Problem details: What is needed is an exact copy of the data that follows.

Data extract:
************
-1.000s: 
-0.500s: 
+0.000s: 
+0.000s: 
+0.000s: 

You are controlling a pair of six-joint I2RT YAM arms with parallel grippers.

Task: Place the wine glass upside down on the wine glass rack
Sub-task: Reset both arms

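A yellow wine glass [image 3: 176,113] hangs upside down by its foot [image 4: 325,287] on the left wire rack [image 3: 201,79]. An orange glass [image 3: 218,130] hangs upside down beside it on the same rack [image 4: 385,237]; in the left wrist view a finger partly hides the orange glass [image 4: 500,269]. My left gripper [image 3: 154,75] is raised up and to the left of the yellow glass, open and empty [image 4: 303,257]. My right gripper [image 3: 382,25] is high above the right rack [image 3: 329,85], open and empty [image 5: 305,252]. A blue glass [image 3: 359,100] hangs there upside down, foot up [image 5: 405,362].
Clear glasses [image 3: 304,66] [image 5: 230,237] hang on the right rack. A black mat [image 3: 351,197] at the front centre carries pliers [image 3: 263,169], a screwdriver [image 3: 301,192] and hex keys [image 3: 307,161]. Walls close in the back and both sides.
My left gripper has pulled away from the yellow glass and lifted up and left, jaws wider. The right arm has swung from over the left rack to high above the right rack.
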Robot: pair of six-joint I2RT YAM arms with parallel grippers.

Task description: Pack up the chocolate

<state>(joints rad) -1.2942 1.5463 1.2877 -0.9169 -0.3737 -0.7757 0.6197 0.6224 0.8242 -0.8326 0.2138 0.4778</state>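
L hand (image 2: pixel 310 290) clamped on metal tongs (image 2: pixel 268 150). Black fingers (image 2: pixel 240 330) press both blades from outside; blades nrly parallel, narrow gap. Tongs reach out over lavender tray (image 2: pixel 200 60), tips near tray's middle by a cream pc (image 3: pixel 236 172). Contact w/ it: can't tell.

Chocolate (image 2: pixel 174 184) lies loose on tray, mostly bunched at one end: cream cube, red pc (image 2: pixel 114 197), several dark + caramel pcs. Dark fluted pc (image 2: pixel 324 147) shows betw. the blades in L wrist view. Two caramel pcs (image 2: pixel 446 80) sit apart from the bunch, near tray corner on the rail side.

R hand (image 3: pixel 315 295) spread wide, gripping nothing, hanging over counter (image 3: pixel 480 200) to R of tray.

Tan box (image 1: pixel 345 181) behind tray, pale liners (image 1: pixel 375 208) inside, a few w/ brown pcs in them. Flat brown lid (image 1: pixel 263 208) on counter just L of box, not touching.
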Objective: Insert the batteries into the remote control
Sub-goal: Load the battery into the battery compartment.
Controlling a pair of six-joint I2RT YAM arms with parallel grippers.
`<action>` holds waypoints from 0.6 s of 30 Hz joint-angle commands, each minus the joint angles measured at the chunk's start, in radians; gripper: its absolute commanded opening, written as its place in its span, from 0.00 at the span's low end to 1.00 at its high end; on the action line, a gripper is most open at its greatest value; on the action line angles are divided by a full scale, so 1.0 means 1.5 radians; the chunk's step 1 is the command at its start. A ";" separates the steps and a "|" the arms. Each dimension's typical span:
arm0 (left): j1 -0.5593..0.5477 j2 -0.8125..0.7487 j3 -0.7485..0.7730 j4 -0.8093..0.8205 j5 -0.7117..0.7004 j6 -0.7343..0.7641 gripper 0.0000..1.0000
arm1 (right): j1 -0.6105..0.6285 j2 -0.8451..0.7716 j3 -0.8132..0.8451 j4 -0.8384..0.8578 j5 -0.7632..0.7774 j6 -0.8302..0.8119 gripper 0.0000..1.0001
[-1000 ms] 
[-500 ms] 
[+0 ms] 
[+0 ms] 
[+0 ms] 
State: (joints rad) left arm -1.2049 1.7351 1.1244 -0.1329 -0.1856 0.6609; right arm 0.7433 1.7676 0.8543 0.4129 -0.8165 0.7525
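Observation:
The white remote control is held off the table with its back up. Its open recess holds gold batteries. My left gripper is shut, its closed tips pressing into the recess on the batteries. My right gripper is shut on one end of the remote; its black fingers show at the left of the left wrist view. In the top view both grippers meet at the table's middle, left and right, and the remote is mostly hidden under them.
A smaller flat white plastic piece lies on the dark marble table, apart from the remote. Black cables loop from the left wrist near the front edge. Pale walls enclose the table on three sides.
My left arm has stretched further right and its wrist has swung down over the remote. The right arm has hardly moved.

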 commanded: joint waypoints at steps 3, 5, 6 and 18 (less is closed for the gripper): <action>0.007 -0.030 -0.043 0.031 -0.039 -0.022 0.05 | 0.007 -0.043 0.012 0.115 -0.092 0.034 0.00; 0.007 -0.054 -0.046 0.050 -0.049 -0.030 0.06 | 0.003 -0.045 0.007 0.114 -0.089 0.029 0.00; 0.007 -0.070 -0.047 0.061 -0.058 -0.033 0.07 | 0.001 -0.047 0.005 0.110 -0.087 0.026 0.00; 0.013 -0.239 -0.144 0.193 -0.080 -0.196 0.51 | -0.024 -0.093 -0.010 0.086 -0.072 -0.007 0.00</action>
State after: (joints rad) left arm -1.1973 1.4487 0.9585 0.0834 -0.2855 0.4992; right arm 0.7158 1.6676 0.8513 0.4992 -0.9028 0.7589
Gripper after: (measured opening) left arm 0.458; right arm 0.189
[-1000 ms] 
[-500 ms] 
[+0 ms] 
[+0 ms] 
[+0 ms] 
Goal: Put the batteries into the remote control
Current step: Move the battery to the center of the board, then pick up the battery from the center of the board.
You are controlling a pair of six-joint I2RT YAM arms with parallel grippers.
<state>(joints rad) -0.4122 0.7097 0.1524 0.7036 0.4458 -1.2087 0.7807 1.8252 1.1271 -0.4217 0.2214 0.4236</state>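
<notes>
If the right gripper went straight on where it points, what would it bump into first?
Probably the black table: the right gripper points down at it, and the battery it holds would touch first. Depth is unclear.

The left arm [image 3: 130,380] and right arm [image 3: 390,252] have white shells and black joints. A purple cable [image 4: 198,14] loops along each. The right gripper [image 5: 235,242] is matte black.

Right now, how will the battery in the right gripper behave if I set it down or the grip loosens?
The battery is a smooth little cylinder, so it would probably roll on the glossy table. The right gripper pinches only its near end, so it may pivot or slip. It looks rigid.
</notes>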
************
Solution to the exercise:
-1.000s: 
-0.500s: 
+0.000s: 
+0.000s: 
+0.000s: 

You are controlling a pair of six-joint I2RT YAM arms with parallel grippers.

Task: Place the wine glass upside down on the wine glass rack
Sub-task: Reset both arms

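A yellow wine glass [image 3: 176,113] hangs upside down by its foot [image 4: 325,287] on the left wire rack [image 3: 201,79]. An orange glass [image 3: 218,130] hangs upside down beside it on the same rack [image 4: 385,237]; in the left wrist view a finger partly hides the orange glass [image 4: 500,269]. My left gripper [image 3: 154,75] is raised up and to the left of the yellow glass, open and empty [image 4: 303,257]. My right gripper [image 3: 382,25] is high above the right rack [image 3: 329,85], open and empty [image 5: 305,252]. A blue glass [image 3: 359,100] hangs there upside down, foot up [image 5: 405,362].
Clear glasses [image 3: 304,66] [image 5: 230,237] hang on the right rack. A black mat [image 3: 351,197] at the front centre carries pliers [image 3: 263,169], a screwdriver [image 3: 301,192] and hex keys [image 3: 307,161]. Walls close in the back and both sides.
My left gripper has pulled away from the yellow glass and lifted up and left, jaws wider. The right arm has swung from over the left rack to high above the right rack.
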Robot: pair of six-joint I2RT YAM arms with parallel grippers.

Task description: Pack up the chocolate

<state>(joints rad) -1.2942 1.5463 1.2877 -0.9169 -0.3737 -0.7757 0.6197 0.6224 0.8242 -0.8326 0.2138 0.4778</state>
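L hand (image 2: pixel 310 290) clamped on metal tongs (image 2: pixel 268 150). Black fingers (image 2: pixel 240 330) press both blades from outside; blades nrly parallel, narrow gap. Tongs reach out over lavender tray (image 2: pixel 200 60), tips near tray's middle by a cream pc (image 3: pixel 236 172). Contact w/ it: can't tell.

Chocolate (image 2: pixel 174 184) lies loose on tray, mostly bunched at one end: cream cube, red pc (image 2: pixel 114 197), several dark + caramel pcs. Dark fluted pc (image 2: pixel 324 147) shows betw. the blades in L wrist view. Two caramel pcs (image 2: pixel 446 80) sit apart from the bunch, near tray corner on the rail side.

R hand (image 3: pixel 315 295) spread wide, gripping nothing, hanging over counter (image 3: pixel 480 200) to R of tray.

Tan box (image 1: pixel 345 181) behind tray, pale liners (image 1: pixel 375 208) inside, a few w/ brown pcs in them. Flat brown lid (image 1: pixel 263 208) on counter just L of box, not touching.
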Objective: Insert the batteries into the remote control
Sub-goal: Load the battery into the battery compartment.
Controlling a pair of six-joint I2RT YAM arms with parallel grippers.
`<action>` holds waypoints from 0.6 s of 30 Hz joint-angle commands, each minus the joint angles measured at the chunk's start, in radians; gripper: its absolute commanded opening, written as its place in its span, from 0.00 at the span's low end to 1.00 at its high end; on the action line, a gripper is most open at its greatest value; on the action line angles are divided by a full scale, so 1.0 means 1.5 radians; the chunk's step 1 is the command at its start. A ";" separates the steps and a "|" the arms. Each dimension's typical span:
arm0 (left): j1 -0.5593..0.5477 j2 -0.8125..0.7487 j3 -0.7485..0.7730 j4 -0.8093..0.8205 j5 -0.7117..0.7004 j6 -0.7343..0.7641 gripper 0.0000..1.0000
arm1 (right): j1 -0.6105..0.6285 j2 -0.8451..0.7716 j3 -0.8132..0.8451 j4 -0.8384..0.8578 j5 -0.7632..0.7774 j6 -0.8302..0.8119 gripper 0.0000..1.0001
[-1000 ms] 
[-500 ms] 
[+0 ms] 
[+0 ms] 
[+0 ms] 
State: (joints rad) left arm -1.2049 1.7351 1.1244 -0.1329 -0.1856 0.6609; right arm 0.7433 1.7676 0.8543 0.4129 -0.8165 0.7525
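Observation:
The white remote control is held off the table with its back up. Its open recess holds gold batteries. My left gripper is shut, its closed tips pressing into the recess on the batteries. My right gripper is shut on one end of the remote; its black fingers show at the left of the left wrist view. In the top view both grippers meet at the table's middle, left and right, and the remote is mostly hidden under them.
A smaller flat white plastic piece lies on the dark marble table, apart from the remote. Black cables loop from the left wrist near the front edge. Pale walls enclose the table on three sides.
My left arm has stretched further right and its wrist has swung down over the remote. The right arm has hardly moved.
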
 commanded: joint waypoints at steps 3, 5, 6 and 18 (less is closed for the gripper): <action>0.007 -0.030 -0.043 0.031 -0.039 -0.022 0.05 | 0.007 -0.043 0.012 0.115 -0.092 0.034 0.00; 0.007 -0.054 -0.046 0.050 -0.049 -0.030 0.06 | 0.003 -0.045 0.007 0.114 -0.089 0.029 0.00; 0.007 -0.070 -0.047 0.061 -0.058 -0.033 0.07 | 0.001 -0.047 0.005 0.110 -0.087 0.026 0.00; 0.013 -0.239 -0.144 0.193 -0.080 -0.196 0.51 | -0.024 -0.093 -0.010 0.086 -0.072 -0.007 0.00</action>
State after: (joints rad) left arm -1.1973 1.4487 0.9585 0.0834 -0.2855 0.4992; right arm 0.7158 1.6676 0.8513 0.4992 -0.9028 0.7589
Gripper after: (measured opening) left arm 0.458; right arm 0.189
[-1000 ms] 
[-500 ms] 
[+0 ms] 
[+0 ms] 
[+0 ms] 
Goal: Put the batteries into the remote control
Current step: Move the battery to the center of the board, then pick up the battery from the center of the board.
You are controlling a pair of six-joint I2RT YAM arms with parallel grippers.
<state>(joints rad) -0.4122 0.7097 0.1524 0.7036 0.4458 -1.2087 0.7807 1.8252 1.1271 -0.4217 0.2214 0.4236</state>
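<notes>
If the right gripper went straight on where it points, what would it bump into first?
Probably the black table: the right gripper points down at it, and the battery it holds would touch first. Depth is unclear.

The left arm [image 3: 130,380] and right arm [image 3: 390,252] have white shells and black joints. A purple cable [image 4: 198,14] loops along each. The right gripper [image 5: 235,242] is matte black.

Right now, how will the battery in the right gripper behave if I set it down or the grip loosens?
The battery is a smooth little cylinder, so it would probably roll on the glossy table. The right gripper pinches only its near end, so it may pivot or slip. It looks rigid.
</notes>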

With this, the exercise is done.